Yet, from some cause which cannot now be traced, he had a taste
for maritime pursuits which amounted to a passion, indeed almost
to a monomania. His imagination was full of sails, yardarms, and
rudders. That large mind, equal to the highest duties of the
general and the statesman, contracted itself to the most minute
details of naval architecture and naval discipline. The chief
ambition of the great conqueror and legislator was to be a good
boatswain and a good ship's carpenter. Holland and England
therefore had for him an attraction which was wanting to the
galleries and terraces of Versailles. He repaired to Amsterdam,
took a lodging in the dockyard, assumed the garb of a pilot, put
down his name on the list of workmen, wielded with his own hand
the caulking iron and the mallet, fixed the pumps, and twisted
the ropes. Ambassadors who came to pay their respects to him were
forced, much against their will, to clamber up the rigging of a
man of war, and found him enthroned on the cross trees.
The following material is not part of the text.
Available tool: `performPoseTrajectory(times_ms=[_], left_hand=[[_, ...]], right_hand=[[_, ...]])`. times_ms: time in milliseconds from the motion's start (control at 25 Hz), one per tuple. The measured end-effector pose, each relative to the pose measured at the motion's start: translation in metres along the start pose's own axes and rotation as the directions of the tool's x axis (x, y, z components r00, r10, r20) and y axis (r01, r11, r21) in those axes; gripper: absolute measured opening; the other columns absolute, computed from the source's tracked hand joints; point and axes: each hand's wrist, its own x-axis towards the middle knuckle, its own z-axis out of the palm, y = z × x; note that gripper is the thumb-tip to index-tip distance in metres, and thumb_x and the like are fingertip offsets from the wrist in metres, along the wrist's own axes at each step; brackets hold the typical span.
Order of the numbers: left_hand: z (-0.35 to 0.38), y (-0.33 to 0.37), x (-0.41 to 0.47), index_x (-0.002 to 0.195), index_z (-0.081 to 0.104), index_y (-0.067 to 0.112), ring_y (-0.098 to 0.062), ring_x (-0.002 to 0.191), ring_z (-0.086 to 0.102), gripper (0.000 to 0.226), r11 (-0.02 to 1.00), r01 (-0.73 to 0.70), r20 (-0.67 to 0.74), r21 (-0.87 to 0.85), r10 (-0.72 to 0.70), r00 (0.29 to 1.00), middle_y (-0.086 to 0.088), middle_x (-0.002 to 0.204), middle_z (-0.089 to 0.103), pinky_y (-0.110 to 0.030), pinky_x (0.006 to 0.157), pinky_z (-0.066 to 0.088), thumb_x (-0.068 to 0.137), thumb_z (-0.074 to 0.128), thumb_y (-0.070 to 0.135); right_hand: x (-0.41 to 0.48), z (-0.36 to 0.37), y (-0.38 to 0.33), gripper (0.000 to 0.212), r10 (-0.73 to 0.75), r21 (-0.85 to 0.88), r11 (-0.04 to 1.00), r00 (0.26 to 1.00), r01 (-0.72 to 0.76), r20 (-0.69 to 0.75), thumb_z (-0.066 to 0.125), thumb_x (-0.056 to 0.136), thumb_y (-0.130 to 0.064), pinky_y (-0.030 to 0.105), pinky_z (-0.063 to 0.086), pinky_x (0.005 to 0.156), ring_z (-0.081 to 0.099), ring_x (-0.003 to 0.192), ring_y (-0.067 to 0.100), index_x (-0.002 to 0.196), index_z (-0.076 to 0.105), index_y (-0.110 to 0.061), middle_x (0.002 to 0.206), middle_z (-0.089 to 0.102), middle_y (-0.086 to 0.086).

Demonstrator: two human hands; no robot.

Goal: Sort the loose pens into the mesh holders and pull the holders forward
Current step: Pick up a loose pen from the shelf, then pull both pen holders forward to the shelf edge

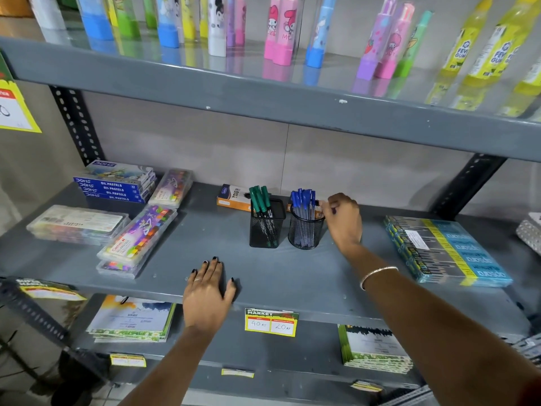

Such was the prince whom the populace of London now crowded to
behold. His stately form, his intellectual forehead, his piercing
black eyes, his Tartar nose and mouth, his gracious smile, his
frown black with all the stormy rage and hate of a barbarian
tyrant, and above all a strange nervous convulsion which
sometimes transformed his countenance during a few moments, into
an object on which it was impossible to look without terror, the
immense quantities of meat which he devoured, the pints of brandy
which he swallowed, and which, it was said, he had carefully
distilled with his own hands, the fool who jabbered at his feet,
the monkey which grinned at the back of his chair, were, during
some weeks, popular topics of conversation. He meanwhile shunned
the public gaze with a haughty shyness which inflamed curiosity.
He went to a play; but, as soon as he perceived that pit, boxes
and galleries were staring, not at the stage, but at him, he
retired to a back bench where he was screened from observation by
his attendants. He was desirous to see a sitting of the House of
Lords; but, as he was determined not to be seen, he was forced to
climb up to the leads, and to peep through a small window. He
heard with great interest the royal assent given to a bill for
raising fifteen hundred thousand pounds by land tax, and learned
with amazement that this sum, though larger by one half than the
whole revenue which he could wring from the population of the
immense empire of which he was absolute master, was but a small
part of what the Commons of England voluntarily granted every
year to their constitutional King.

William judiciously humoured the whims of his illustrious guest,
and stole to Norfolk Street so quietly that nobody in the
neighbourhood recognised His Majesty in the thin gentleman who
got out of the modest looking coach at the Czar's lodgings. The
Czar returned the visit with the same precautions, and was
admitted into Kensington House by a back door. It was afterwards
known that he took no notice of the fine pictures with which the
palace was adorned. But over the chimney of the royal sitting
room was a plate which, by an ingenious machinery, indicated the
direction of the wind; and with this plate he was in raptures.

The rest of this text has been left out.